The SGU was the first all-metal glider built. It was an unusual design with a high-mounted strut-braced wing and a tube-style boom ending in a cruciform tail. The design was intended to be simple and cheap to produce.

None of the winning designs in the Eaton Contest proved to be as easy to construct as was envisioned by the contest organizers and the lessons learned from the contest lead the Schweizer brothers to start with a clean sheet design for their next effort. This new design would achieve the aims that the 1937 Eaton Contest gliders failed to make.

The subsequent Schweizer SGU 1-7 lead to the successful Schweizer SGU 1-19 which, with two seats installed, grew into the Schweizer SGU 2-22 trainer and finally the Schweizer SGS 2-33.

==Operational history==
The SGU 1–6 was not actually flown in competition, despite being designed for the 1937 US Nationals and being present at the competition.

The Schweizer brothers were all pilots of low experience in 1937 and had hoped to have a well-known pilot fly the 1–6 in the US Nationals.

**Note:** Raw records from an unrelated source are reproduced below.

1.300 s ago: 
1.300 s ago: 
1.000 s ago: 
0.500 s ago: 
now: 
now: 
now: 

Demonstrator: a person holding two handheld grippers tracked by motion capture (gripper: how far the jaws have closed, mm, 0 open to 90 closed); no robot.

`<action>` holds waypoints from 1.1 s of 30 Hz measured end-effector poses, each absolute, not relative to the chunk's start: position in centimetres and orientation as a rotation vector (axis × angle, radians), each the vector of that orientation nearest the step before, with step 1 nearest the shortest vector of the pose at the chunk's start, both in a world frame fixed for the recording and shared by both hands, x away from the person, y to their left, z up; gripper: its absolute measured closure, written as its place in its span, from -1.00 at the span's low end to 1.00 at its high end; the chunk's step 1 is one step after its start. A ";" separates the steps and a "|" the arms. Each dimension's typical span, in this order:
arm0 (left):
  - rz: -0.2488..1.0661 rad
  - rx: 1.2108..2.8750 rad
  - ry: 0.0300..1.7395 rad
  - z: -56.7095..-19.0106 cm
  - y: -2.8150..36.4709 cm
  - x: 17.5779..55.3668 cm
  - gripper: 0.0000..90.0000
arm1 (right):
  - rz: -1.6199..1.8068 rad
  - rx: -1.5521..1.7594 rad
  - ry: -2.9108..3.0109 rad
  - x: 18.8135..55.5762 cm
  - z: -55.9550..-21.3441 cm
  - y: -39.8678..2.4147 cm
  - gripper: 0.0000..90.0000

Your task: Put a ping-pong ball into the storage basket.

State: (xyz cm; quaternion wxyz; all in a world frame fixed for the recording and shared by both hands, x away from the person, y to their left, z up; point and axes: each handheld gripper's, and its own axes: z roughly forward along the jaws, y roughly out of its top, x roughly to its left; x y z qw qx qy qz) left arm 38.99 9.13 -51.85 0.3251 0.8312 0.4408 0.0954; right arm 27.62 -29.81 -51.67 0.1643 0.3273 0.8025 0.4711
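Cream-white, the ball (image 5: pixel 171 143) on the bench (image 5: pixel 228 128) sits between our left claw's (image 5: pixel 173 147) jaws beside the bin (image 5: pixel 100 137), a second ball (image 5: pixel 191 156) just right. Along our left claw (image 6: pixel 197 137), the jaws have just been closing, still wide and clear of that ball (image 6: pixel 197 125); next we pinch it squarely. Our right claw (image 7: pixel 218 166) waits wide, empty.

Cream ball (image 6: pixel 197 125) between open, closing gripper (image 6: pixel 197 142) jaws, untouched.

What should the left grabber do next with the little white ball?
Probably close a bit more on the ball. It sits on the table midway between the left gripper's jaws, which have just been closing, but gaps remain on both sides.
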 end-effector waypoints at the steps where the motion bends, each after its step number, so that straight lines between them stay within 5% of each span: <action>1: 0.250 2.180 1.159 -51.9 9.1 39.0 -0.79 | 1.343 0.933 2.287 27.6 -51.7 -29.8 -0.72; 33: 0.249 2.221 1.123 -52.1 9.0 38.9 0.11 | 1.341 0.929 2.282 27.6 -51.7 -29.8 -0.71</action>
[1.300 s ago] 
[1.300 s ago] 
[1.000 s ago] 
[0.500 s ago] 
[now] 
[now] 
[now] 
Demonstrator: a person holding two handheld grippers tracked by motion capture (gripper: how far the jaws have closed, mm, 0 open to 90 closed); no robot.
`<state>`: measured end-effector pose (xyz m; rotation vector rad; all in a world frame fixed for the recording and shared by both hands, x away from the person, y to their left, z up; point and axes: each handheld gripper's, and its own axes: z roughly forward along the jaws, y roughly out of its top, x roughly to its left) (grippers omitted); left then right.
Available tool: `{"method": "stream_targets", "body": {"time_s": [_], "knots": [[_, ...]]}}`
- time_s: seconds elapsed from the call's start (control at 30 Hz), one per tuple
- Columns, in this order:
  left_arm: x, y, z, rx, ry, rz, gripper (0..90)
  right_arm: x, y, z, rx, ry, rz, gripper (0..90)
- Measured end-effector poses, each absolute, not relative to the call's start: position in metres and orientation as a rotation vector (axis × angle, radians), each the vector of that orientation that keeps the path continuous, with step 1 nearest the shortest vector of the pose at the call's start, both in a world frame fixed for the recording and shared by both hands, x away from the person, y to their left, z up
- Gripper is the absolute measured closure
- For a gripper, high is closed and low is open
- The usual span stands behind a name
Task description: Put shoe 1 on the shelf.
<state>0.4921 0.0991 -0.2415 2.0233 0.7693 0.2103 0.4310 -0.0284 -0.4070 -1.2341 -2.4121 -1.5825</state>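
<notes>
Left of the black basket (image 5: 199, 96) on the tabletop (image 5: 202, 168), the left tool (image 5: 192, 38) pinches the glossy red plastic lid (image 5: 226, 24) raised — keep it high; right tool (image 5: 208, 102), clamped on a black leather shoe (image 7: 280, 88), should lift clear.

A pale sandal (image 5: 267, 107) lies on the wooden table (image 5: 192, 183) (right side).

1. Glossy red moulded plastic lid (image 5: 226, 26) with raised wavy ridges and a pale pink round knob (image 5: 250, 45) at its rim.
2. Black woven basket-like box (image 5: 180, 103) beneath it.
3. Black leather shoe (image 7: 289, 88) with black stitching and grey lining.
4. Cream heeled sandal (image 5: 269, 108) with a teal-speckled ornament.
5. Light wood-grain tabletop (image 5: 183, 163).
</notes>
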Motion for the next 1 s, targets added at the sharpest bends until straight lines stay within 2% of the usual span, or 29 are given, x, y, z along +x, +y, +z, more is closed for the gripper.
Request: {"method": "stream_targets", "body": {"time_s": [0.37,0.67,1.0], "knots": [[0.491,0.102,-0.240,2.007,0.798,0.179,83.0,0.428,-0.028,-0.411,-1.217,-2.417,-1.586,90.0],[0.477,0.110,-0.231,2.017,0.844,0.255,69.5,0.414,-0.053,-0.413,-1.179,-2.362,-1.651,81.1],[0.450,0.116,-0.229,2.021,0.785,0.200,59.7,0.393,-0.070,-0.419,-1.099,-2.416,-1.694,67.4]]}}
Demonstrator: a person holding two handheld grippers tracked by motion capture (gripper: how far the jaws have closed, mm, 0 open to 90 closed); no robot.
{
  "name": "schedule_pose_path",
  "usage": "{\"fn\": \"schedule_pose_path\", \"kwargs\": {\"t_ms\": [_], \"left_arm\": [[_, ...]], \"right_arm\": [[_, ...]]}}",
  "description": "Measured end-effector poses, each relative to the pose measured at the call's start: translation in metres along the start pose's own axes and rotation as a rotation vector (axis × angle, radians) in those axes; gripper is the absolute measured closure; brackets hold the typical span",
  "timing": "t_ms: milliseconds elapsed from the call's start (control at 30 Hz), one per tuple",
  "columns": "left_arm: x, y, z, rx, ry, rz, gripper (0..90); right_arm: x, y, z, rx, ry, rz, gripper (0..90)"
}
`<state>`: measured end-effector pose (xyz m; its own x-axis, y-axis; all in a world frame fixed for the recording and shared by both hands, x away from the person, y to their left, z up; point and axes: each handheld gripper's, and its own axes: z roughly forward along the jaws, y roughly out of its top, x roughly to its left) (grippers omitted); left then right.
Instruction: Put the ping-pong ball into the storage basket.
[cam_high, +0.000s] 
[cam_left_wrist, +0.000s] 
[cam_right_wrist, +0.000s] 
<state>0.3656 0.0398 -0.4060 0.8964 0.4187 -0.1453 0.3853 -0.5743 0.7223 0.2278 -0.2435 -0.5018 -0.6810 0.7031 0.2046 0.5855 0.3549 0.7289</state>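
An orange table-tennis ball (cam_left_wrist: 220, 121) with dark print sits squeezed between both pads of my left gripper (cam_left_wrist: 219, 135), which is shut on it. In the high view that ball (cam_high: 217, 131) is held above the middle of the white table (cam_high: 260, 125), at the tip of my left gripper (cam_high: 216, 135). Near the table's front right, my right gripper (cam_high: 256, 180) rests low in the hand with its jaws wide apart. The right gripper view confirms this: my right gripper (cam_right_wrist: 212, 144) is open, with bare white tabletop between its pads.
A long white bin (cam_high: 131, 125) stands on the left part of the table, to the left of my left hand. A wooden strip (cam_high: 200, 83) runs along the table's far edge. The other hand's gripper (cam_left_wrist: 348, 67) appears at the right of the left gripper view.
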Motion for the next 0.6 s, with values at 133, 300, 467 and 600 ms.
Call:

Top soaring pilot Jack O'Meara was attending the competition and did not have a sailplane to fly. The Schweizers offered O'Meara the use of the 1–6 for the contest, hoping that he would score well flying it and thus promote the design.

O'Meara declined the loan of the 1–6, hoping to secure a higher performing aircraft instead, in more keeping with his status as a competitive pilot and so the 1–6 did not fly in the Nationals.

The sole SGU 1–6 built no longer exists. Its FAA registration number, N17897, now belongs, appropriately enough, to a Schweizer SGS 2-33.